Though the lower percentage of voting in this year's election and
other local factors could have produced these varying outcomes,
since the 1999 Lok Sabha polls the CPI(M) in alliance with the
AIADMK has gained more than the CPI. The CPI(M) two years ago not
only won the Madurai Lok Sabha seat but also picked up the
Tiruvattar Assembly seat in a by- poll.
Unlike the CPI, the marxists this year were not ``weighed down'',
during the seat-sharing talks, by the representation in the
previous Assembly and virtually began on a fresh slate. On the
other hand, The CPI, not getting its traditional seats, Tiruppur
and Perundurai, dampened the spirits of the party.
Moreover, the marxist patriarch, Mr.

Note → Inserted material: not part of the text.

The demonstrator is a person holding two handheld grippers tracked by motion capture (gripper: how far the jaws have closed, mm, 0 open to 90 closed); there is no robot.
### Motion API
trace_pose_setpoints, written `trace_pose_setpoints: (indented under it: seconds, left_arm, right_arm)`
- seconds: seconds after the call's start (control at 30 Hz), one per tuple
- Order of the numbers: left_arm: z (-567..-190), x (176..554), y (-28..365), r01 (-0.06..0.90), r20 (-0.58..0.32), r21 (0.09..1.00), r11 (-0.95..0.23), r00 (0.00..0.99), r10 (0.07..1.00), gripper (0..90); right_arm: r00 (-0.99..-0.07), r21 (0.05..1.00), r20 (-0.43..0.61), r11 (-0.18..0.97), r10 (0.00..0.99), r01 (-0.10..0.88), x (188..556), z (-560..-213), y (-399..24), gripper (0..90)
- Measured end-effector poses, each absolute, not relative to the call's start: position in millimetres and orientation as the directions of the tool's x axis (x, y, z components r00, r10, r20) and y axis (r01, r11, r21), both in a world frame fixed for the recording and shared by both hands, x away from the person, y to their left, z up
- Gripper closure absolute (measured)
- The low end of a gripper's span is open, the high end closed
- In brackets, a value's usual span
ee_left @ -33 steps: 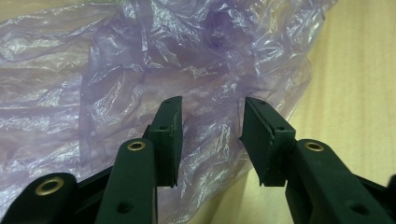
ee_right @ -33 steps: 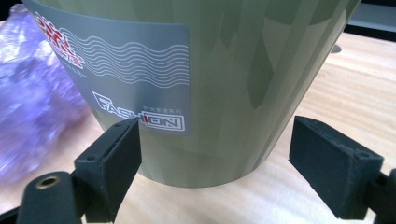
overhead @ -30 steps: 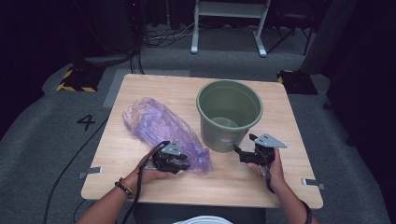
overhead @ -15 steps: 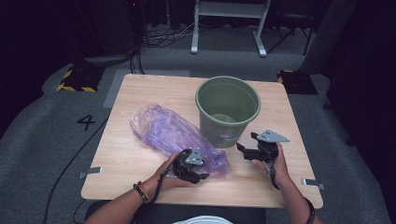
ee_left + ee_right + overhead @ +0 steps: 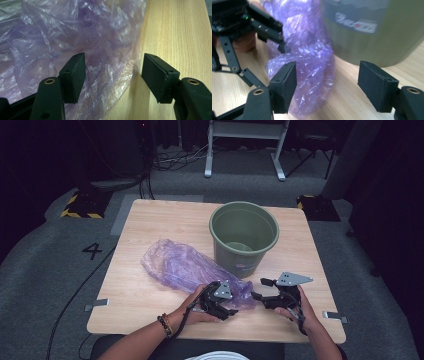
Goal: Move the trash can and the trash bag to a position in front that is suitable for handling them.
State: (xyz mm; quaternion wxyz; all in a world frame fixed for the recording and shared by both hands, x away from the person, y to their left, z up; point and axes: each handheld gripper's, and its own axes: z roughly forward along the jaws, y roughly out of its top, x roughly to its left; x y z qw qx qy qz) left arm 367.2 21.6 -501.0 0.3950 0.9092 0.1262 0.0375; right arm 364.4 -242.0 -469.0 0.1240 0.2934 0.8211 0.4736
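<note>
left gripper (image 5: 231, 310): jaws apart, have just been opening; in its own view the bag's edge lies between the pads (image 5: 75, 75) but neither pad presses it, so nothing held.
right gripper (image 5: 257, 293): jaws apart too, have just been closing; in the right gripper view the bag's end sits by the left pad (image 5: 284, 86), with a gap to the other pad. Not pinched yet.
bag (image 5: 187, 270): purple, thin plastic, crumpled flat on the table (image 5: 150, 220), running from mid-table toward the person; the near end lies between the two grippers.
bin (image 5: 244, 237): green, upright, just behind the bag's near end; touching or not, can't tell.
step (judged): getting a two-sided hold on the bag's near end, likely to open it for lining the bin.
how to do well: each gripper takes one layer only, at the rim, on opposite sides.
approach: come in low, one pad sliding under the film along the wood, then close fully; film is thin and slips.
spacing: keep the grippers apart so the mouth can be pulled open.
risk: pinching both layers together, or tearing by tugging before both holds are firm.
check: lift slightly; the bag should follow both.
</note>
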Motion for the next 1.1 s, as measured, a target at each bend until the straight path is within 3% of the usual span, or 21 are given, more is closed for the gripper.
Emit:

Harkishan Singh Surjeet,
establishing a direct rapport with the AIADMK supremo, Ms.
Jayalalitha, and the TMC leader, Mr. G. K. Moopanar, from day one
was an added advantage. For the CPI, it was its State leaders who
had to do most of the talking with Ms. Jayalalitha.
But more important than these factors is, with the Left parties
reversing their earlier strategy of contesting a sizable number
of seats to one of fighting a smaller but more winnable number of
seats the other growing regional forces like the PMK may further
cut into the former's slice of the electoral cake.